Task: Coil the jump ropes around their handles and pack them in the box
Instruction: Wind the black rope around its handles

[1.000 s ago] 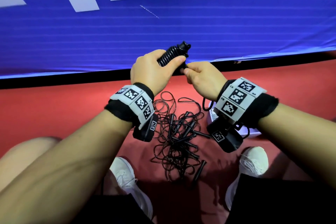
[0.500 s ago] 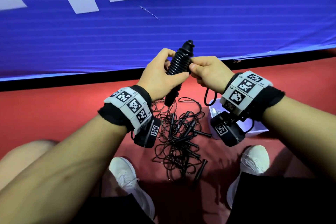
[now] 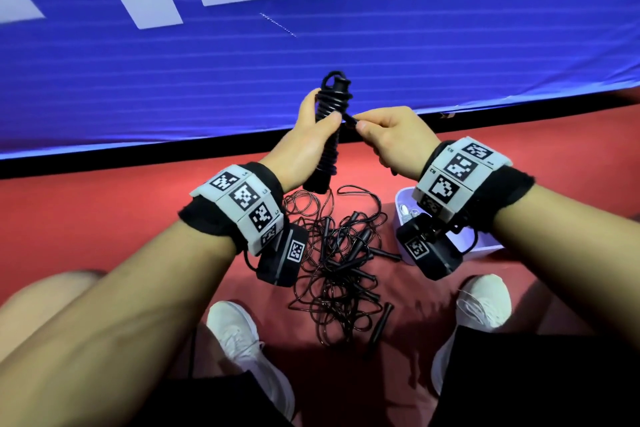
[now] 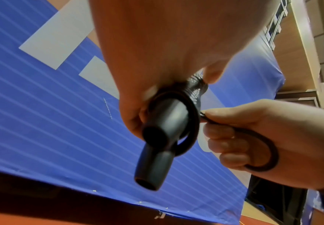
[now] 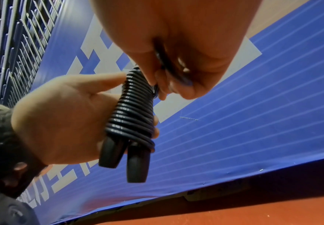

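My left hand point(image 3: 308, 135) grips a black jump rope bundle point(image 3: 327, 135), two handles side by side with cord coiled tightly around them point(image 5: 132, 115), held upright above the floor. My right hand point(image 3: 384, 139) pinches the cord's loose end point(image 3: 349, 120) beside the coil, and a loop of it hangs below the fingers point(image 4: 263, 153). On the red floor under my hands lies a tangled pile of black jump ropes point(image 3: 339, 263) with several handles. A white box point(image 3: 485, 246) sits to the right of the pile, mostly hidden by my right wrist.
A blue padded wall point(image 3: 311, 55) with white shapes stands close ahead, with a black strip at its base. My white shoes point(image 3: 239, 333) point(image 3: 481, 305) flank the pile on the red floor point(image 3: 86, 218).
The bundle has swung from tilted to upright in my left hand. My right hand moved from the top of the coil to its right side, holding the cord's end.
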Motion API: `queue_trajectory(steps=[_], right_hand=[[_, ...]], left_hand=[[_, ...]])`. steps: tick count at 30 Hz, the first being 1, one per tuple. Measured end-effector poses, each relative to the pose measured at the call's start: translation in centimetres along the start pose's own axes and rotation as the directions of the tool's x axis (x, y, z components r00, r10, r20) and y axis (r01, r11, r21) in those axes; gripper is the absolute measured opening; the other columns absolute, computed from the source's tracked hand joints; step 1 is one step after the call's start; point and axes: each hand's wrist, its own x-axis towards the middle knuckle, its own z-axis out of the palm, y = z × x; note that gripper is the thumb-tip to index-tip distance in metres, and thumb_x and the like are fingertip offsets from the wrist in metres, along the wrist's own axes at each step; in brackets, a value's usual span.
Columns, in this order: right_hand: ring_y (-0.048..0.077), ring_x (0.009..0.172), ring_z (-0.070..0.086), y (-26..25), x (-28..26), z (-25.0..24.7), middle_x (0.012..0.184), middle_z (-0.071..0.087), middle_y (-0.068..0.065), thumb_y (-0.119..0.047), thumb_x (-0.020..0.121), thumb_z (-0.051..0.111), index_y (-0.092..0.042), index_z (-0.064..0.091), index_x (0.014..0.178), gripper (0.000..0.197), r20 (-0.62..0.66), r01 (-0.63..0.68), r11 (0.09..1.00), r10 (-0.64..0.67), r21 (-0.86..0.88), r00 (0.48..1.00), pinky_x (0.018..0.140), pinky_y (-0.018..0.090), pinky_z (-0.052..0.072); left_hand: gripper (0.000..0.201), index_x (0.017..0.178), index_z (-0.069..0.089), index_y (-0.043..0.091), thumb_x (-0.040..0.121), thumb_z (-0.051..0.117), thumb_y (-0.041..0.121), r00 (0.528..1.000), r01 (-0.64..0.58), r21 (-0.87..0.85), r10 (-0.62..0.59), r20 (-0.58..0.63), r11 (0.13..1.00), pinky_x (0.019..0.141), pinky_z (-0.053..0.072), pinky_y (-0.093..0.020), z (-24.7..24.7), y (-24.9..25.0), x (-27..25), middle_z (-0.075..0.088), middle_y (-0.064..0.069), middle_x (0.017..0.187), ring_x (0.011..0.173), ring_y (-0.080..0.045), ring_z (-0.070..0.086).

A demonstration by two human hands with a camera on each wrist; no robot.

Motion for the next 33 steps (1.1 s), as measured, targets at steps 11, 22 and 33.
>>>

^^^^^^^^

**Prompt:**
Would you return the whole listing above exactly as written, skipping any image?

**Exercise output:**
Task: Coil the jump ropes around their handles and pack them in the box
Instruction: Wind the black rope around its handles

[1.000 s ago] 
[0.500 s ago] 
[now] 
[now] 
[now] 

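My left hand point(image 3: 308, 135) grips a black jump rope bundle point(image 3: 327, 135), two handles side by side with cord coiled tightly around them point(image 5: 132, 115), held upright above the floor. My right hand point(image 3: 384, 139) pinches the cord's loose end point(image 3: 349, 120) beside the coil, and a loop of it hangs below the fingers point(image 4: 263, 153). On the red floor under my hands lies a tangled pile of black jump ropes point(image 3: 339, 263) with several handles. A white box point(image 3: 485, 246) sits to the right of the pile, mostly hidden by my right wrist.
A blue padded wall point(image 3: 311, 55) with white shapes stands close ahead, with a black strip at its base. My white shoes point(image 3: 239, 333) point(image 3: 481, 305) flank the pile on the red floor point(image 3: 86, 218).
The bundle has swung from tilted to upright in my left hand. My right hand moved from the top of the coil to its right side, holding the cord's end.
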Motion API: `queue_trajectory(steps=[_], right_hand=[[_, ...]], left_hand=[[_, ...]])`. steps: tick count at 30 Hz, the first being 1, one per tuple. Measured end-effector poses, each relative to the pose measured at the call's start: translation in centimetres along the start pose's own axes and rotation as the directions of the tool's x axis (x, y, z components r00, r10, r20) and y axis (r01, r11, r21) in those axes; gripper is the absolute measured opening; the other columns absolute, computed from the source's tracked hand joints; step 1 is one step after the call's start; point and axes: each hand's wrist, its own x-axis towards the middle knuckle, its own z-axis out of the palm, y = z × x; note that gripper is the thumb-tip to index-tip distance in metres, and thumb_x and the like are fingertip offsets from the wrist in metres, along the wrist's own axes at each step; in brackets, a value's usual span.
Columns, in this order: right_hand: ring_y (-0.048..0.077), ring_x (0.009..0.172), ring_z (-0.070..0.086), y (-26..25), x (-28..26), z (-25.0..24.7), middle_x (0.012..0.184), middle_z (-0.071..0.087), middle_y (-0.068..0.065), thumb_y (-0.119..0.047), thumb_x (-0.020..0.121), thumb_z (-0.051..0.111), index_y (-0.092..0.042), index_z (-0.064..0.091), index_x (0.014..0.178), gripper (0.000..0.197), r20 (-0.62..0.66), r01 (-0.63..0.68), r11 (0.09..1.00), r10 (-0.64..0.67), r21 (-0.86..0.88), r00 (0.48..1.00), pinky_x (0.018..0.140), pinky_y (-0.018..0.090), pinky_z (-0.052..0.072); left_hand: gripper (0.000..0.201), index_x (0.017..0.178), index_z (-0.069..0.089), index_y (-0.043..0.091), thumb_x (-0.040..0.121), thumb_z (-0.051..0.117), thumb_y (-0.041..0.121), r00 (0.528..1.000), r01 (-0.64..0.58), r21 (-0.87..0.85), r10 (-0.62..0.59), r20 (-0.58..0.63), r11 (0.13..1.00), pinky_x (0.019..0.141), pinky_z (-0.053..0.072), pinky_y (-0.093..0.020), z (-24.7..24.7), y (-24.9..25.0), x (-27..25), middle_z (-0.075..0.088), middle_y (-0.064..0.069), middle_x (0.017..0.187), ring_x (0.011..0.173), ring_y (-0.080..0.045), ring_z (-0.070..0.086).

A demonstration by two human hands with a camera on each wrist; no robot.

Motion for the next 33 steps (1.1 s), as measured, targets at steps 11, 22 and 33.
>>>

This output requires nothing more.